Introduction

Neoplasia is the result of complex intracellular metabolic disturbances leading to errors in cytoplasmic/nuclear signaling [1]. Carcinogenesis includes the development of different malignant cell clones that evolve in time following patterns previously described in the evolutionary ecology [2]. Spatial and temporal domains in malignant tumors are now well recognized as main obstacles for the development of efficient therapies [3]. Four different models of tumor evolution have been very recently described (linear, branched, neutral, and punctuated) [4]. Fitness, an ecological term referring to the average contribution of a genotype to future generations, is a crucial issue in the development of this diversity. As a result, unique forms of intratumor heterogeneity (ITH) do develop. ITH is a generalized event in tumor evolution with important clinical implications. It has been associated to a poorer survival rate in a recent study of 3300 neoplasms of nine different tumor types [5].

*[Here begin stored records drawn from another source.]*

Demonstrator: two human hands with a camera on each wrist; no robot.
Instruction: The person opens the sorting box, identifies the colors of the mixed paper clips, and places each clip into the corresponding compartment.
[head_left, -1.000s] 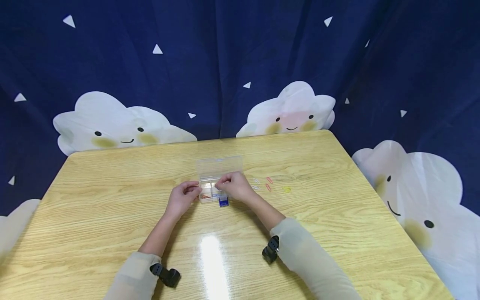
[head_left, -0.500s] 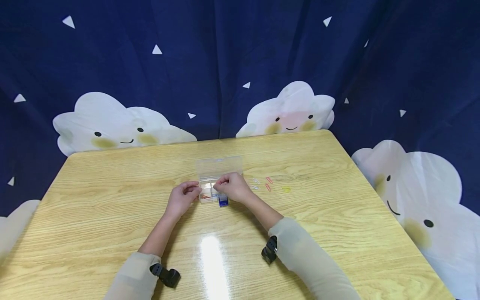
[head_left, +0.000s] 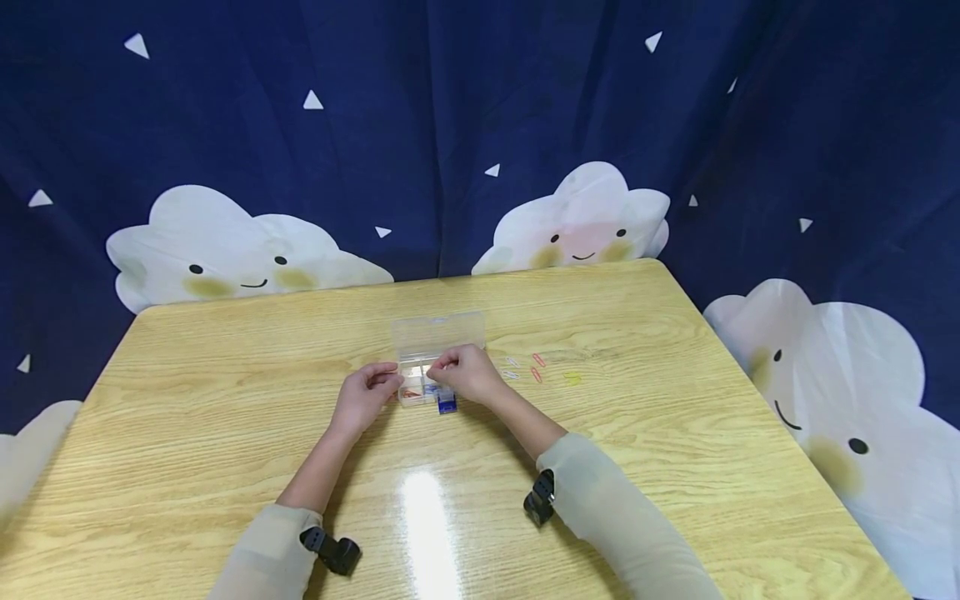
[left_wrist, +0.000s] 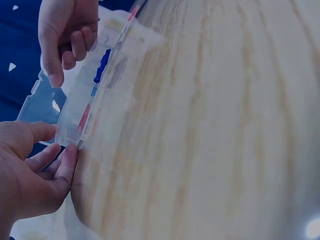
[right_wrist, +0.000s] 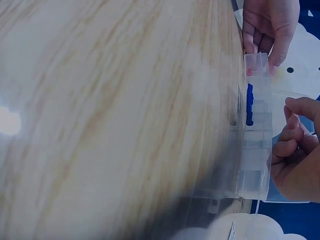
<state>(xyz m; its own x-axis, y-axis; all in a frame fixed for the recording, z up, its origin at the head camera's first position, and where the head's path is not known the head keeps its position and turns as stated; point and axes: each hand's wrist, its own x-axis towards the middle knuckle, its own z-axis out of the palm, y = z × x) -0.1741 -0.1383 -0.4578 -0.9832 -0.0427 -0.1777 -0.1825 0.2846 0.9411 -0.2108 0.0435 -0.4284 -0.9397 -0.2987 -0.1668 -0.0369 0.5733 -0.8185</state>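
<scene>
A clear compartment box [head_left: 411, 382] stands on the table, its transparent lid [head_left: 420, 335] raised at the back. My left hand [head_left: 363, 397] holds the box's left end, thumb and fingers at the corner in the left wrist view. Over the middle compartments is my right hand [head_left: 471, 373], thumb and index fingertips close together and the other fingers curled; I cannot tell if something small is between them. Red pieces [left_wrist: 84, 117] lie in the left compartment, and pale bluish ones show beside the right fingertips. A blue latch [head_left: 447, 403] sits at the box's front.
Right of the box lie several paper clips in groups: white ones [head_left: 511, 374], pink-red ones [head_left: 537, 375] and yellow ones [head_left: 573, 378]. The wooden table [head_left: 225, 433] ends at a dark blue curtain [head_left: 360, 150] with cloud prints.
My right hand has shifted very slightly left over the compartments, its fingertips still close together. My left hand and the box stay in place.
</scene>
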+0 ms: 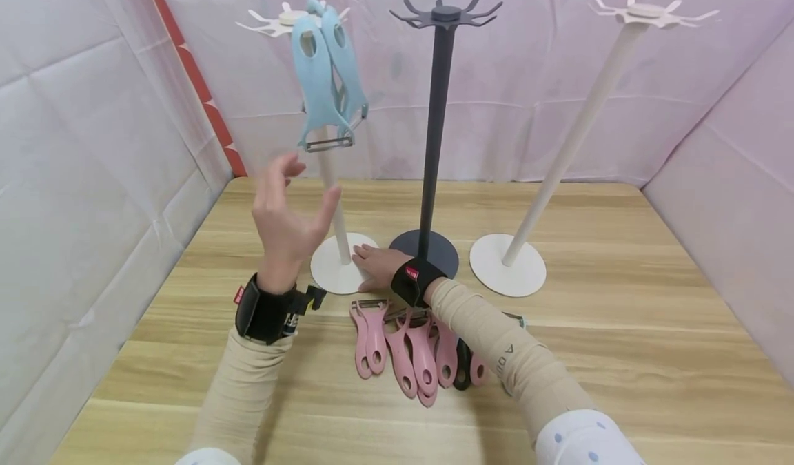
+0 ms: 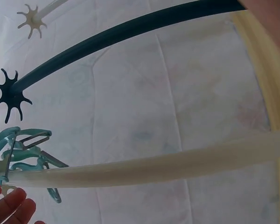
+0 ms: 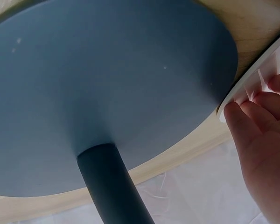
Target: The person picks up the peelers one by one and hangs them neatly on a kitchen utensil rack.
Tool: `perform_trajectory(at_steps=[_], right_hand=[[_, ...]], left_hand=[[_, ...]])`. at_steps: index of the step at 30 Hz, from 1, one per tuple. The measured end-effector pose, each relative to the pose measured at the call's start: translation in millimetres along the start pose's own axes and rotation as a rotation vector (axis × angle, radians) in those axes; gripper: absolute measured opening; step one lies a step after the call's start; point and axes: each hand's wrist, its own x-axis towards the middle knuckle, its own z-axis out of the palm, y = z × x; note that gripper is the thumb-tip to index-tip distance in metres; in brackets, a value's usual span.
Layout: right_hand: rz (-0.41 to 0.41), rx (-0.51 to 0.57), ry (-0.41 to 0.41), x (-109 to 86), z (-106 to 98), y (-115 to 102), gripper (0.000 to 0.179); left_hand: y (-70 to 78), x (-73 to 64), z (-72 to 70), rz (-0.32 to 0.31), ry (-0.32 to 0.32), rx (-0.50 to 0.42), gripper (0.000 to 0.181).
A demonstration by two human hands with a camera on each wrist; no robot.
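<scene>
Light-blue peelers (image 1: 319,79) hang from the hooks of the left white stand (image 1: 336,210), their metal blades pointing down. My left hand (image 1: 285,217) is raised beside that stand's pole, below the peelers, with thumb and fingers spread apart and nothing between them. In the left wrist view its fingertips (image 2: 19,205) show near the peelers (image 2: 30,151). Low on the table, my right hand (image 1: 380,264) rests on the right edge of the white stand's round base (image 1: 325,265). The right wrist view shows its fingers (image 3: 245,121) laid on that white rim (image 3: 259,79), beside the dark base.
A dark stand (image 1: 436,120) rises in the middle, its base (image 3: 112,79) close to the white one. Another white stand (image 1: 571,141) leans in view at the right. Several pink peelers (image 1: 403,355) and a black peeler (image 1: 462,367) lie in front, partly under my right forearm.
</scene>
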Motion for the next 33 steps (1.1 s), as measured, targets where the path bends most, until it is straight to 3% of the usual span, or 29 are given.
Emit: perform_trajectory(at_steps=[3, 6, 8, 15, 18, 22, 24, 28, 33], right_hand=[[0.005, 0.016, -0.002, 0.3, -0.3, 0.3, 0.075], [0.003, 0.018, -0.009, -0.9, -1.6, 0.6, 0.076], [-0.005, 0.031, -0.012, -2.3, -3.8, 0.4, 0.075], [-0.009, 0.072, -0.028, -6.8, -8.0, 2.6, 0.072], [-0.018, 0.093, -0.011, -7.8, -7.3, 3.9, 0.07], [-0.048, 0.072, 0.036, -7.6, -4.2, 4.9, 0.068], [-0.059, 0.056, 0.051, -7.5, -3.0, 4.9, 0.068], [-0.06, 0.075, 0.054, -9.0, -3.2, 3.7, 0.069], [-0.043, 0.106, 0.036, -11.6, -5.3, 1.8, 0.07]], left_hand=[[-6.5, -19.4, -6.2, 0.018, -0.055, -0.006, 0.061], [-14.3, -36.5, -13.6, 0.041, -0.166, -0.013, 0.056], [-19.3, -45.4, -19.3, 0.066, -0.296, -0.006, 0.052], [-27.7, -67.8, -32.8, 0.126, -0.842, 0.012, 0.046], [-26.1, -76.9, -34.6, 0.138, -1.018, 0.009, 0.043], [-21.6, -88.9, -34.9, 0.224, -1.201, 0.004, 0.03], [-19.1, -95.1, -33.8, 0.28, -1.27, -0.019, 0.023], [-13.2, -106.7, -29.3, 0.365, -1.361, -0.066, 0.025], [-4.4, -113.7, -23.5, 0.432, -1.375, -0.067, 0.028]])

Although displaying a dynamic behavior, tumors are frequently perceived by pathologists as static processes associated to the time where they are surgically removed from patients. In such a way, tumors appear under the microscope as mere fixed snapshots ready to be studied with more or less sophisticated tools with the aim of rendering a pathology report. Some tumors can be analyzed in toto by the pathologist (the ideal situation for thorough tumor knowledge). However, many tumors are too large and therefore making it unfeasible to carry out total sampling. In this particular setting, pathologists select samples for histological and molecular studies following internationally accepted protocols from referential books [6]. Previous studies, however, have demonstrated that currently accepted protocols of tumor sampling are insufficient for a reliable ITH detection and question their usefulness in daily practice [7,8,9,10,11]. Current protocols of tumor sampling give only a partial view of the total tumor complexity, missing in some cases relevant information for the patient, as recently acknowledged [12].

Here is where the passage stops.